Dies ist eine Leseprobe aus In 80 Bäumen um die Welt. Wie in meiner bereits veröffentlichten Buchvorstellung beschrieben, stellt der Autor 80 Bäume auf allen Längen- und Breitengraden vor. Die ohnehin fesselnden Texte wurden von Lucille Clerc illustriert. Dieses Essay widmet sich der Hänge-Birke in Finnland.
Ich kann mir den Hinweis nicht verkneifen, dass es auf KRAUTJUNKER weitere spannende Texte zu Birkenwasser, Fliegenpilzen und schamanistischen Rausch-Ritualen gibt.

von Jonathan Drori
Die Hänge-Birke ist eine echte Pionierin. Pollenwolken stieben aus ihren Kätzchen, und der Wind trägt ganze Pulks geflügelter Samen davon. Während der Gletscherschmelze der letzten Eiszeit vor rund 12.000 Jahren gehörte die Birke zu den ersten Bäumen, die sich auf dem nackten Boden ansiedelten. Deswegen ist sie in einem großen Lebensraum heimisch: von Irland über Nordeuropa, das Baltikum und den Ural bis nach Sibirien. Birkenwälder weisen eine große biologische Vielfalt auf. Die Birkenwurzeln befördern Nährstoffe nach oben, die wiederum den Boden verbessern, wenn die Blätter fallen, und die feingliedrigen Kronen lassen anderen Pflanzen genügend Licht.
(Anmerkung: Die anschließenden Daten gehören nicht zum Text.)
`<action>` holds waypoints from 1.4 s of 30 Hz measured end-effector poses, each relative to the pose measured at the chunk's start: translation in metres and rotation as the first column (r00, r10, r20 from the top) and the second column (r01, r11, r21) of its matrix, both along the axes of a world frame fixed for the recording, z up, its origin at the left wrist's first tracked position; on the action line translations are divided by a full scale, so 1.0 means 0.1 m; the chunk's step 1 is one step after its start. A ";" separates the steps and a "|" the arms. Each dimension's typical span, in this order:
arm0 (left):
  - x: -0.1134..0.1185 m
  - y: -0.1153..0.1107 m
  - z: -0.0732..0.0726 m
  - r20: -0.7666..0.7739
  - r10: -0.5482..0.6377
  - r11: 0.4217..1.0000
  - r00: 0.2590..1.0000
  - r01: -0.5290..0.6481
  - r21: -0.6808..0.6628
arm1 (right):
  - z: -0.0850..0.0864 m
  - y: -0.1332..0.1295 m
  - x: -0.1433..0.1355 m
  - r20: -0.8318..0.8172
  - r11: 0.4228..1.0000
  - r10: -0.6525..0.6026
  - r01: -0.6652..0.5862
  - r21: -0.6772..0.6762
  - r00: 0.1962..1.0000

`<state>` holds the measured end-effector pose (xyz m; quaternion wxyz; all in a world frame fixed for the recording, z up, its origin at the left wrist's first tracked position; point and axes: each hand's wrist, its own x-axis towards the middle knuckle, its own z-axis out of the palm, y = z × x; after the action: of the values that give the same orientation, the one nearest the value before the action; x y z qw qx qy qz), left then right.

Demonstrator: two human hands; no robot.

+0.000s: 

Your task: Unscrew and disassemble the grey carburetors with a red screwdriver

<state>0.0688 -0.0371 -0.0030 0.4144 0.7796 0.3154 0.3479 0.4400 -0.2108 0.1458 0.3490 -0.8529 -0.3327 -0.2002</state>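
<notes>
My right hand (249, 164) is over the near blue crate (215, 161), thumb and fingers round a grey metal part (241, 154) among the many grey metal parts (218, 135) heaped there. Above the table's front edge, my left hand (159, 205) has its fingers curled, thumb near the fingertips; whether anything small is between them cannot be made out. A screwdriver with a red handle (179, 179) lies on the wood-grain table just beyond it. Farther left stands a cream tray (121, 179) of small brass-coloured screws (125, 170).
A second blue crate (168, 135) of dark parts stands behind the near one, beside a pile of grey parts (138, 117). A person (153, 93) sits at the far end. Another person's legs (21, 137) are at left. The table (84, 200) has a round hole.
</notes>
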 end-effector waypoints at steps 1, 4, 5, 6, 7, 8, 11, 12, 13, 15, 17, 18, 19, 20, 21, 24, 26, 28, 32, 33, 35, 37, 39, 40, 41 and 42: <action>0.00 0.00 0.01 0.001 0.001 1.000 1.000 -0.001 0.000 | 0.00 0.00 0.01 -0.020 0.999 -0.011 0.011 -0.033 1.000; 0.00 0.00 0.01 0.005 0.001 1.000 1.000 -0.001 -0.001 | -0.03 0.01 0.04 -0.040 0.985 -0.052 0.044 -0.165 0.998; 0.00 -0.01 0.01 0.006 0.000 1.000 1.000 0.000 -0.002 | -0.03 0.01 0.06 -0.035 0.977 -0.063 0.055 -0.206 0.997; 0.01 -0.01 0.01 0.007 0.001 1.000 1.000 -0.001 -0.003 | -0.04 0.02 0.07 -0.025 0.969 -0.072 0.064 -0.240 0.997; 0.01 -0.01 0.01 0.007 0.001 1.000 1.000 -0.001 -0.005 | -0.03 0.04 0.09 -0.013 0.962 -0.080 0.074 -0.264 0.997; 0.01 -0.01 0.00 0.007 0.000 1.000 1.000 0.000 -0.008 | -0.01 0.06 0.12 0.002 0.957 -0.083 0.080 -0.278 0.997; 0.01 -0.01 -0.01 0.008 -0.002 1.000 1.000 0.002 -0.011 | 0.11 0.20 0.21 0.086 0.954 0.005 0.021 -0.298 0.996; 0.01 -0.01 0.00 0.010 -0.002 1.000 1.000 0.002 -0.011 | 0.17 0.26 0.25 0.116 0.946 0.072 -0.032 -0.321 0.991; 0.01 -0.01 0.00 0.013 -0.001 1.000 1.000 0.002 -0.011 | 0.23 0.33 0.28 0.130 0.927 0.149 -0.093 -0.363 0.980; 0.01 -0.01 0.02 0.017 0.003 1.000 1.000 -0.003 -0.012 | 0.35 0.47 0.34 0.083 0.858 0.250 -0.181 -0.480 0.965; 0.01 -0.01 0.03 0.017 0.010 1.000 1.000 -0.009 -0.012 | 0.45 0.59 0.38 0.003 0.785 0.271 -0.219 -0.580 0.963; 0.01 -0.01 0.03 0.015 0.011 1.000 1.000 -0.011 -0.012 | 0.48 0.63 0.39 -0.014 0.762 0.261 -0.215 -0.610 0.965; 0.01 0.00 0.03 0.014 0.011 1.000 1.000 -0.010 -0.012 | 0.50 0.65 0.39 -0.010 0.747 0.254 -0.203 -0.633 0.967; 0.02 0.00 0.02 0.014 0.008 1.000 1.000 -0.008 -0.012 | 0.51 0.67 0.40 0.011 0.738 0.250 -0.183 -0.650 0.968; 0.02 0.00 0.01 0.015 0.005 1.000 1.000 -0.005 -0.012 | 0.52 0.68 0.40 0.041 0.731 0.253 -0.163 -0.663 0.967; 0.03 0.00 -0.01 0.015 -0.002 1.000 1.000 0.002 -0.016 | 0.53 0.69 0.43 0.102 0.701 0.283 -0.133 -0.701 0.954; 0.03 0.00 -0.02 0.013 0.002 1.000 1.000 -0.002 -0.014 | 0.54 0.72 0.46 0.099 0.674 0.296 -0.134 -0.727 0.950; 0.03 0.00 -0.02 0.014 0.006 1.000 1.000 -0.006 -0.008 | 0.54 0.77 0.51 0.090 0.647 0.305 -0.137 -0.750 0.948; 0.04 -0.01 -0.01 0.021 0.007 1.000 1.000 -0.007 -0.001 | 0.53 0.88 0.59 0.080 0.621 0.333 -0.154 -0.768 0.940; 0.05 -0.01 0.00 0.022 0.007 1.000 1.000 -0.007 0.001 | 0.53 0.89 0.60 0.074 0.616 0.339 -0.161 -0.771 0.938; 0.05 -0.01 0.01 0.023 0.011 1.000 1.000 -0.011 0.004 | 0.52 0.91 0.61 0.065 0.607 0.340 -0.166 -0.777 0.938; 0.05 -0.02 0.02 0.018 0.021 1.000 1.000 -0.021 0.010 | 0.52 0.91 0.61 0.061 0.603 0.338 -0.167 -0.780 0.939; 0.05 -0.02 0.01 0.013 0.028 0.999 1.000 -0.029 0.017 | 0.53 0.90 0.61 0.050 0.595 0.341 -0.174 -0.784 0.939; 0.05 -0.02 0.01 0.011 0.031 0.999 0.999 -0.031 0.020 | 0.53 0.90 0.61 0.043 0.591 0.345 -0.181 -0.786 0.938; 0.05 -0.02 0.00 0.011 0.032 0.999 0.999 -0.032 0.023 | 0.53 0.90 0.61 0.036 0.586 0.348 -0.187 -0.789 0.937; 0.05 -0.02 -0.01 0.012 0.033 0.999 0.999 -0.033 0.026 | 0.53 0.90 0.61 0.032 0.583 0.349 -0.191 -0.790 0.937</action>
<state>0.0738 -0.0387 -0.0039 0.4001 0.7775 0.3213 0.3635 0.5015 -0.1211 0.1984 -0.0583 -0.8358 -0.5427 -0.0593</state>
Mit zarten, hängenden Zweigen, die sich leicht im Wind bewegen, wirkt dieser Baum anmutig wie eine Balletttänzerin. Auf den Blättern – rautenförmig mit doppelt gesägtem Rand – sitzen warzenartige Harzdrüsen. Die auffällige weiße Rinde stellt eine Anpassung dar: So bleiben die Stämme, denen kein dichtes Laub Schatten spendet, bei der intensiven Sonneneinstrahlung im nordischen Sommer bzw. im Schnee gleichmäßig temperiert. Die Rinde junger Birken ist angenehm glatt. Mit zunehmendem Alter reißt der Stamm von unten her in breite, dunkle Furchen auf. Aus der dicken Borke kann man durch Verkochen ein teerartiges Pech gewinnen, dem der Baum seinen lateinischen Namen Betula verdankt (eine ähnliche Herkunft hat das Wort „Bitumen“). Und unsere Vorfahren haben Birkenharz schon vor rund 5.000 Jahren als antiseptisches Kaugummi verwendet – man hat Stücke mit Zahnabdrücken darauf gefunden.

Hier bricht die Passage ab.